A las ocho y siete minutos del pasado domingo, la llama olímpica se extinguió en el estadio Lenin, de Moscú. En los mástiles quedaron flotando las banderas de Grecia, la URSS y Los Angeles. Un Mischa monumental, de ocho metros, se elevó a los cielos y en el recuerdo quedará una ceremonia impresionante, análoga a la de apertura.

Por vez primera, en los Juegos Olímpicos se olvidaron de despedirse hasta la próxima ocasión. El nombre de Los Angeles no apareció en ningún momento. Lord Killanin se convirtió en presidente honorario del Comité Olímpico Internacional, con un breve testamento, en el que señaló que deben separarse el deporte de la política, y un español, Juan Antonio Samaranch, pasó a ocupar el puesto máximo del deporte mundial.Los dirigentes soviéticos ya pueden respirar tranquilos. Después de tantas tensiones e inquietudes sufridas en los últimos meses, los Juegos concluyeron sin ningún incidente digno de mención, con éxitos deportivos que en nada empañaron las ausencias de destacados atletas de los países que no participaron, y significados por una extraordinaria organización.

Con todo, lo que también se puso de manifiesto es la capacidad de la Unión Soviética en su sistema de seguridad. Es difícil que ningún país del mundo pueda superar las medidas, vigilancias y controles demostrados a lo largo de estas dos semanas. Pusieron de relieve la gran capacidad para mantener bajo total control no sólo a su población, lo cual ya sabíamos, sino a cerca de 100.000 extranjeros que llegaron en estos días a la URSS.

La jornada de clausura tuvo vistosidad y brillantez, y se volvió a demostrar que en el movimie to de masas los sistemas políticos totalitarios son los grandes maestros. El decorado humano, formado por miles de soldados, compuso figuras deportivas que llegaron a la perfección cuando a la imagen del oso de estas olimpiadas le hicieron llorar. En la arena, donde se celebraron estos días acontecimientos deportivos, miles de atletas y danzantes actuaron en un espectáculo inimitable.

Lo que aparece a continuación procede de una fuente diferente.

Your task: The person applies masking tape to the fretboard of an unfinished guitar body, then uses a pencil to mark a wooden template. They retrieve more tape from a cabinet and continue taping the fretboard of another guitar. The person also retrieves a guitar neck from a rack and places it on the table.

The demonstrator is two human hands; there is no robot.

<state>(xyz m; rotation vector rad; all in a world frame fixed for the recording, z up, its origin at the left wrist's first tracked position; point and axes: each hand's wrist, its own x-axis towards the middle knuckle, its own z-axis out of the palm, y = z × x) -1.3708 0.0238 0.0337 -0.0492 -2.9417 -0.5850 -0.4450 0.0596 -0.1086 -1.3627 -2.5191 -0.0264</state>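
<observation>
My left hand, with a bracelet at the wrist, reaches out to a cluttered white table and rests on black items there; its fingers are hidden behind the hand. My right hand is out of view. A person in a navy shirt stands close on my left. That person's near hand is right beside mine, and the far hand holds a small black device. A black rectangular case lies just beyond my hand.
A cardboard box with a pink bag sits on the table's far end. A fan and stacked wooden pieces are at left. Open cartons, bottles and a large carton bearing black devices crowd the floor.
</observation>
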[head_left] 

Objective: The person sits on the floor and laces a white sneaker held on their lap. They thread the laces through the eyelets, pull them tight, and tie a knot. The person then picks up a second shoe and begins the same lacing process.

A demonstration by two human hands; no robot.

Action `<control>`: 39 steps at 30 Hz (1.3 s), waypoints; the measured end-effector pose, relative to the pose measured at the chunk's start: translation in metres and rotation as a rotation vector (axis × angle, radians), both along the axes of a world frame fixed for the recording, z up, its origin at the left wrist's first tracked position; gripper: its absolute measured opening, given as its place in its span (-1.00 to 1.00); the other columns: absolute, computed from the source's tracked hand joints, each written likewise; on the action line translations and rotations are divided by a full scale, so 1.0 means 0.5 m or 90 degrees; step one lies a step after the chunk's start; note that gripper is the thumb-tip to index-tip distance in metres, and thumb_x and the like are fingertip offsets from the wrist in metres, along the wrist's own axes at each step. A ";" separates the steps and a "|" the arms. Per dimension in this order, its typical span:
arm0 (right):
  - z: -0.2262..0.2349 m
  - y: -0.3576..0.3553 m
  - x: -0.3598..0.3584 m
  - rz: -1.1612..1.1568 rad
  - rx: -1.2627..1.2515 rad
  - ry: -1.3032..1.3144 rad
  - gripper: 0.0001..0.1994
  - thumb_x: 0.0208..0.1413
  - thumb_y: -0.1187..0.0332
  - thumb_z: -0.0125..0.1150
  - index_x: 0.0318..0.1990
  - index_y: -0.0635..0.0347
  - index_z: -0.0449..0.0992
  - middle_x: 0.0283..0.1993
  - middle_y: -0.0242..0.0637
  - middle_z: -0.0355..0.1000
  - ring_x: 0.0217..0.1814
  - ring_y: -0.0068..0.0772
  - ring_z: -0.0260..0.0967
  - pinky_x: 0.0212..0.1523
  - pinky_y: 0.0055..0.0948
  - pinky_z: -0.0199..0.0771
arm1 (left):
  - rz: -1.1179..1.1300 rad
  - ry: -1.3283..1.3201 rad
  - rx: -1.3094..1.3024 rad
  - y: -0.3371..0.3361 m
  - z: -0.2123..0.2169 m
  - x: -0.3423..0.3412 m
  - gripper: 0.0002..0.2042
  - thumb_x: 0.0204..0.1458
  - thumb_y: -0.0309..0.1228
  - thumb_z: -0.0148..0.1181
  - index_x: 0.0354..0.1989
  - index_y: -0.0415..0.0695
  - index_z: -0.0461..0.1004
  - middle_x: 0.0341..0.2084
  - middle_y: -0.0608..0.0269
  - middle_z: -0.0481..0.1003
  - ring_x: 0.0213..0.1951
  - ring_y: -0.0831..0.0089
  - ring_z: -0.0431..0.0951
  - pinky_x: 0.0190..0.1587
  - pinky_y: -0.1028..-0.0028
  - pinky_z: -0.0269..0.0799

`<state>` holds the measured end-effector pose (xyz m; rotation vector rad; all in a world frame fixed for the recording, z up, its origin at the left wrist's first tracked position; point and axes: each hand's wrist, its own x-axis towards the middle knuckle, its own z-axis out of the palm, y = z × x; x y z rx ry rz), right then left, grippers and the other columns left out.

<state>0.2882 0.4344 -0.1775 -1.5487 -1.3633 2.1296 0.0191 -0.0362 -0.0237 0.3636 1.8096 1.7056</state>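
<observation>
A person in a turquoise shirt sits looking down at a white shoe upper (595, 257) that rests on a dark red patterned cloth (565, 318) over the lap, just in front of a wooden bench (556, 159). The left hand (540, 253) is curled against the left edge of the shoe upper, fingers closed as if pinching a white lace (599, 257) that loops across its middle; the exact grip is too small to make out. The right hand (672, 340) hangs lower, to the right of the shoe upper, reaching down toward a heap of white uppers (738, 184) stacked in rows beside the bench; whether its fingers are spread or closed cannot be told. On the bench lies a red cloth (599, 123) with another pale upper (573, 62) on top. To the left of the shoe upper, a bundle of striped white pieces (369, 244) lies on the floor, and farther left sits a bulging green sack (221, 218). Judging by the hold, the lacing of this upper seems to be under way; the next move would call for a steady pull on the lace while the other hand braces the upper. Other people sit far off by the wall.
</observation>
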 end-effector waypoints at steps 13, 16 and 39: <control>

Los Juegos llegaron a su final cuando el oso Mischa, de ocho metros, fue lanzado por encima del estadio, por enormes globos con los colores olímpicos. Sonó el himno de despedida, en el que, una y otra vez, se repitió: «Dasvidania Misha». Mientras se decía adiós al oso, símbolo de estos días, en los tableros electrónicos se leía un saludo que olvidaba el próximo encuentro, en Estados Unidos, en 1984: «Hasta la vista, en los Juegos de la XXIII Olimpiada».

En un mástil del estadio Lenin ondeaba, no obstante, la bandera verde, roja y gualda, de vinculaciones borbónicas, de la ciudad de Los Angeles. Lord Killanin se despidió con dolor al abandonar, en favor del español Samaranch, el puesto de gran preboste del COI y, en una finta dialéctica, nos emocionó al intentar algo realmente difícil, como es separar la política del deporte. «Los Juegos Olímpicos no deben ser utilizados con fines políticos»- dijo. Nadie lo creyó. Y, como evidente contradicción de sus palabras, terminó el mensaje al agradecer a Breznev la buena organización de estos Juegos. »

Con exactitud matemática, a las veinte horas y 58 minutos, según se planificó en el programa, todos los participantes abandonaron el estadio Lenin. La ceremonia de clausura, a la que no asistió ningún destacado miembro del Gobierno soviético, terminó. Los focos se apagaron y la Unión Soviética volvió a recobrar la triste tranquilidad que le es habitual. Los 22º Juegos Olímpicos, devaluados, pasaron ya a la historia del deporte.